:: Task brief ::
An identical copy of the data below is needed.

:: Collected material ::
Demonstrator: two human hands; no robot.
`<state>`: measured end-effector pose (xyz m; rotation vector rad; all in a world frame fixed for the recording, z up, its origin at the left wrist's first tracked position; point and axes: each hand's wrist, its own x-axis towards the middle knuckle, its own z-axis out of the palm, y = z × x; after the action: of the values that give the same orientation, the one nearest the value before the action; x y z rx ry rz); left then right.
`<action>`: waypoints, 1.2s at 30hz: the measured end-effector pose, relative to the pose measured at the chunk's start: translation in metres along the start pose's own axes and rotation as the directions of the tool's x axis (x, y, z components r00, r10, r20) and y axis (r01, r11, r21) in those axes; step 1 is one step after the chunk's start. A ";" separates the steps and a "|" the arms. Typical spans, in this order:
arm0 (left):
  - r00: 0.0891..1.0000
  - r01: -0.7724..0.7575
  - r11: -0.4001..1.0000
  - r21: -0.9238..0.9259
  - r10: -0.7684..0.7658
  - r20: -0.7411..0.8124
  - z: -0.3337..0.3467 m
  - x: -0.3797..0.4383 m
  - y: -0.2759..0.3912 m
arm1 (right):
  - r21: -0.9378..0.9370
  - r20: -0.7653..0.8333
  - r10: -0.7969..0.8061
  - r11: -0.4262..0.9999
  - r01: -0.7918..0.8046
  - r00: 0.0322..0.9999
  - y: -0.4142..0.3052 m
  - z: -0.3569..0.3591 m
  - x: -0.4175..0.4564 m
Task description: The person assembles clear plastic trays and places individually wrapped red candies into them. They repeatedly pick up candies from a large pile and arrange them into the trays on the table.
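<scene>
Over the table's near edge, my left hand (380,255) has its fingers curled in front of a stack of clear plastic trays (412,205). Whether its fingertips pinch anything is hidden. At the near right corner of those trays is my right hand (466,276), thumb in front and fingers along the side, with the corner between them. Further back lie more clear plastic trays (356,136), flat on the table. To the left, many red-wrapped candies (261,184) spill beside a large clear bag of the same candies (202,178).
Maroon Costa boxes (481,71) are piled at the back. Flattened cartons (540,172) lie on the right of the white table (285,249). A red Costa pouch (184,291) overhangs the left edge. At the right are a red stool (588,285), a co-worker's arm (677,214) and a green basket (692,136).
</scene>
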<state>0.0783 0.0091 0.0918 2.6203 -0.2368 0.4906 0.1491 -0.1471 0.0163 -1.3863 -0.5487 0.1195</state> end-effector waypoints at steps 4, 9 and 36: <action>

:: Response ::
Demonstrator: two human hands; no robot.
`<state>`: measured end-effector pose (xyz m; rotation vector rad; all in a world frame fixed for the recording, z up, its origin at the left wrist's first tracked position; point and axes: each hand's wrist, its own x-axis towards the middle knuckle, its own z-axis out of the palm, y = z × x; after the action: of the values that give the same orientation, the one nearest the value before the action; x y z rx ry rz); left then right.
`<action>`: waypoints, 1.2s at 30hz: the measured end-effector pose, relative to the pose measured at the chunk's start: translation in metres along the start pose's own axes and rotation as the directions of the tool's x axis (x, y, z components r00, r10, r20) and y axis (r01, r11, r21) in those axes; step 1 is one step after the chunk's start. A ";" separates the steps and a "|" the arms. Typical spans, in this order:
arm0 (left):
  - r00: 0.0891..1.0000
  - r01: -0.7724..0.7575
  - r11: -0.4001..1.0000
  - r21: -0.9238..0.9259
  - r10: -0.7684..0.7658
  - r20: -0.7411..0.8124
  - z: -0.3337..0.3467 m
  - x: -0.3797..0.4383 m
  - y: -0.2759..0.3912 m
arm1 (right):
  - r21: -0.9378..0.9370
  - r20: -0.7653..0.8333
  - r10: -0.7969..0.8061
  - r11: -0.4262..0.9999
  - r01: -0.7918..0.8046
  - r00: 0.0322..0.9999
  - y: -0.4142..0.3052 m
  - z: -0.3569..0.3591 m
  - x: -0.4175..0.4564 m
Task description: The person assembles clear plastic trays and places individually wrapped red candies into them. They repeatedly pick up candies from a large pile and arrange them into the trays on the table.
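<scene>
Over the table's near edge, my left hand (380,255) has its fingers curled in front of a stack of clear plastic trays (412,205). Whether its fingertips pinch anything is hidden. At the near right corner of those trays is my right hand (466,276), thumb in front and fingers along the side, with the corner between them. Further back lie more clear plastic trays (356,136), flat on the table. To the left, many red-wrapped candies (261,184) spill beside a large clear bag of the same candies (202,178).
Maroon Costa boxes (481,71) are piled at the back. Flattened cartons (540,172) lie on the right of the white table (285,249). A red Costa pouch (184,291) overhangs the left edge. At the right are a red stool (588,285), a co-worker's arm (677,214) and a green basket (692,136).
</scene>
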<state>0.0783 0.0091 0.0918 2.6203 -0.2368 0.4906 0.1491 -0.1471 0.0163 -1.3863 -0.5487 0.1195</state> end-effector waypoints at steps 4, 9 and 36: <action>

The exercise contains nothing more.